- Jeszcze raz?-spytał Ryle po raz nie wiem który.
- Tak.
Od jakiś trzech godzin próbowałam rozłożyć skrzydła, próbowaliśmy już chyba wszystkiego. Byłam już trochę zmęczona, ale na chciałam przestawać.
- Może zróbmy przerwę?
- Za chwile.
Nie chciał abym po raz kolejny odczuwała przez niego ból. Ryle poraził mnie prądem, zaczęłam krzyczeć z bólu i zaciskać pięści. Czułam coraz większe łaskotanie w okolicach obojczyków, im dłużej byłam rażona tym bardziej mój krzyk przypominał śmiech. Przestał, upadłam na kolana.
- Dobra przerwa.
Pomógł mi wstać, ledwo utrzymywałam się na nogach.
- Mówiłem żeby wcześniej zrobić przerwę.
- Odpoczniemy i spróbujemy jeszcze kilka razy.
- Na dzisiaj już wystarczy.
- Nie będę się z Tobą kłócić bo i tak postawisz na swoim.
- Dokładnie.
Jece zobaczył co się dzieje i od razu podbiegł pomóc Rylowi. Obaj wzięli mnie pod ramię i pomogli dojść do domu, gdzie położyli mnie na kanapie w salonie.
- Coś cie boli?
- Lekko głowa.
Jece przyłożył mi rękę do czoła.
- Masz temperaturę.
Teraz Ryle zrobił to samo.
- Dostałaś za dużo ładunków elektrycznych, musisz mieć spokój i odpoczywać.
- Znowu...
- To nie potrwa długo.
- Może i tak ale przez ten czas będziecie mnie traktować jakbym nie była do niczego zdolna.
- Po prostu będziemy się tobą opiekować.
- W nad opiekuńczy sposób.
- Po prostu się o ciebie troszczyć i nie chcemy abyś gdy jesteś osłabiona przemęczała się.
- Nic tego nie zmieni ?
- Nic.
Westchnęłam i wygodnie się położyłam.
Obaj spojrzeli na mnie, zajmowałam całą kanapę przez co oni nie mieli gdzie usiąść.
- Jeden z wam może posłużyć mi za poduszkę, a drugi... niech coś wymyśli.
- Ja będę poduszką! -krzyknął Jece.
- Rozstrzygnijcie to między sobą- powiedziałam.
- Nie ja będę poduszką- powiedział stanowczo Ryle.
- Nie!
- Tak!
- Zamknijcie się! Ryle będzie poduszką, bo tobie nie do końca jeszcze ufam.

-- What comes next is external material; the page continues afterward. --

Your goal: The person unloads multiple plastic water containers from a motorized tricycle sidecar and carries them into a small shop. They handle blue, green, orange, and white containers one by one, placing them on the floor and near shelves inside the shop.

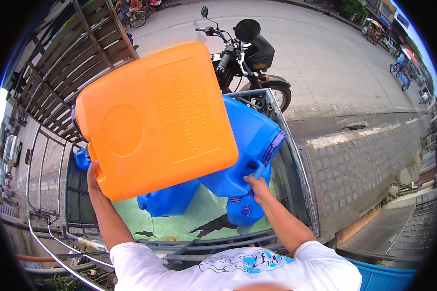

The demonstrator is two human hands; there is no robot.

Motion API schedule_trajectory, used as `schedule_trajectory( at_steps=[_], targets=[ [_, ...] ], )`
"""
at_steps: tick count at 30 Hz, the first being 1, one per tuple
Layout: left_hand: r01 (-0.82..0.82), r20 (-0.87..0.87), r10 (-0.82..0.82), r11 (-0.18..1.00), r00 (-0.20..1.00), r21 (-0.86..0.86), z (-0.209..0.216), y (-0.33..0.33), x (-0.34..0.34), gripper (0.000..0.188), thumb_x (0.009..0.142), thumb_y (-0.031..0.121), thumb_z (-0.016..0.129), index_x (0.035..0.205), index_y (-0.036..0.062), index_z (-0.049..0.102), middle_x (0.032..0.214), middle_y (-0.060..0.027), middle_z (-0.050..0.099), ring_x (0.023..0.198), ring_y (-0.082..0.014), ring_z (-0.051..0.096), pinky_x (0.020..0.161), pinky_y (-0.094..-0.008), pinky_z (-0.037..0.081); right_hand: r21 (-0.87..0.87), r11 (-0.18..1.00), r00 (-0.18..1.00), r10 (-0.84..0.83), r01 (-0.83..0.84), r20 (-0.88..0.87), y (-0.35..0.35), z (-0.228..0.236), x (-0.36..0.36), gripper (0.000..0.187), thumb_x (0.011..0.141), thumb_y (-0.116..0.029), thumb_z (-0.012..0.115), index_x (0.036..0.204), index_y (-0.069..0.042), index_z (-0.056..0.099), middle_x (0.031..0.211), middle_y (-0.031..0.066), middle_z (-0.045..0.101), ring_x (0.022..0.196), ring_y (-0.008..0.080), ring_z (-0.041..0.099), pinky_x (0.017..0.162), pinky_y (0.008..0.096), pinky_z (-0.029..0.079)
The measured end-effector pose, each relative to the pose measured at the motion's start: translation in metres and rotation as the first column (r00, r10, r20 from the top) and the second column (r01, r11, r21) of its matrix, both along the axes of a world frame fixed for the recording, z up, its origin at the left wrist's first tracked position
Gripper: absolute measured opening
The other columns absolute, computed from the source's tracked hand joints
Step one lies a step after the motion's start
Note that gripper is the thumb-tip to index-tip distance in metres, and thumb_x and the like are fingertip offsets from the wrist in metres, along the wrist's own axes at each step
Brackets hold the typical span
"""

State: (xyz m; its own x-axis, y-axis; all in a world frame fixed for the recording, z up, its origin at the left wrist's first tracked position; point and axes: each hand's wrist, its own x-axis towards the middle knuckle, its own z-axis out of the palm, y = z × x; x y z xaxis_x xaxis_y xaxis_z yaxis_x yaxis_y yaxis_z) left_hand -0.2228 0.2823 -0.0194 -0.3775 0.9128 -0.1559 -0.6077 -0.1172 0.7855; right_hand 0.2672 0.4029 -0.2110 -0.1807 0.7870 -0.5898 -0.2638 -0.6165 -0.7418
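A large orange water jug [155, 121] is tilted up before me, its broad flat side facing upward. My left hand [93, 178] is closed at its lower left edge, by the handle; most of those fingers are hidden behind the jug. My right hand [258, 189] is wrapped round the handle of a blue water jug [252, 133], partly covered by the orange one. Under these, another blue jug [172, 201] lies on the green floor [136, 213] of a metal-framed cart. A further blue container [245, 209] with a round cap is just below my right hand.
Metal rails [296, 160] surround the cart, with a slatted wooden panel [68, 72] at the far left. A black motorcycle [247, 58] stands just beyond the cart. To the right runs a stone-paved strip [369, 165]. Another small blue container [82, 159] shows at the left.
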Motion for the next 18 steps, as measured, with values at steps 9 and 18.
schedule_trajectory(
  at_steps=[9, 18],
  targets=[
    [0.214, 0.033, -0.224, 0.864, 0.974, -0.457, -0.212, 0.018, 0.014, 0.041, 0.091, 0.022, 0.061, 0.125, 0.0, 0.056, 0.118, -0.0129, 0.064, 0.102, -0.0228, 0.065, 0.084, -0.0381, 0.054, 0.135, 0.972, 0.977, 0.178, -0.194, 0.122, -0.02, -0.014, 0.002, 0.012, 0.08, -0.013, 0.07, 0.081, -0.008, 0.06, 0.081, 0.0022, 0.06, 0.074, 0.0129, 0.055, 0.069, 0.0305, 0.045],
    [0.28, 0.054, -0.297, 0.803, 0.953, -0.527, -0.225, 0.004, 0.009, 0.04, 0.09, 0.022, 0.062, 0.124, 0.0002, 0.057, 0.116, -0.0121, 0.065, 0.101, -0.022, 0.065, 0.084, -0.0381, 0.054, 0.061, 0.991, 0.985, 0.11, -0.119, 0.136, -0.019, 0.009, -0.019, 0.021, 0.085, -0.028, 0.071, 0.087, -0.009, 0.063, 0.086, 0.0036, 0.065, 0.075, 0.0121, 0.059, 0.072, 0.031, 0.047]
  ],
)
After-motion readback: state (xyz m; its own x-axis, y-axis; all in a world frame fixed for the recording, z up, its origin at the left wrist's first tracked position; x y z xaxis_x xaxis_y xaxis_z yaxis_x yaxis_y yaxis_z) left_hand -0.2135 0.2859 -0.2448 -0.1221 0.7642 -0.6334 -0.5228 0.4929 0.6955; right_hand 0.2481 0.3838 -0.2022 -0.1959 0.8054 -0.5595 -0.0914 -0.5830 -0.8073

Ryle uśmiechnął się triumfalnie. Podniosłam się, a on usiadł i mogłam położyć mu głowę na kolanach. Jece posmutniał, ale po chwili się uśmiechnął i usiadł po drugiej stronie kanapy i położył moje nogi na swoich kolanach. Zaczęliśmy coś oglądać, po jakimś czasie zrobiłam się senna. Po woli podniosłam się i poszłam na górę, musiałam podpierać się ściany bo miałam lekkie zawroty głowy. Gdy byłam przy szczycie schodów potknęłam się i prawie przewróciła, jednak gdy byłam przy ziemi dwie pary ramion złapały mnie.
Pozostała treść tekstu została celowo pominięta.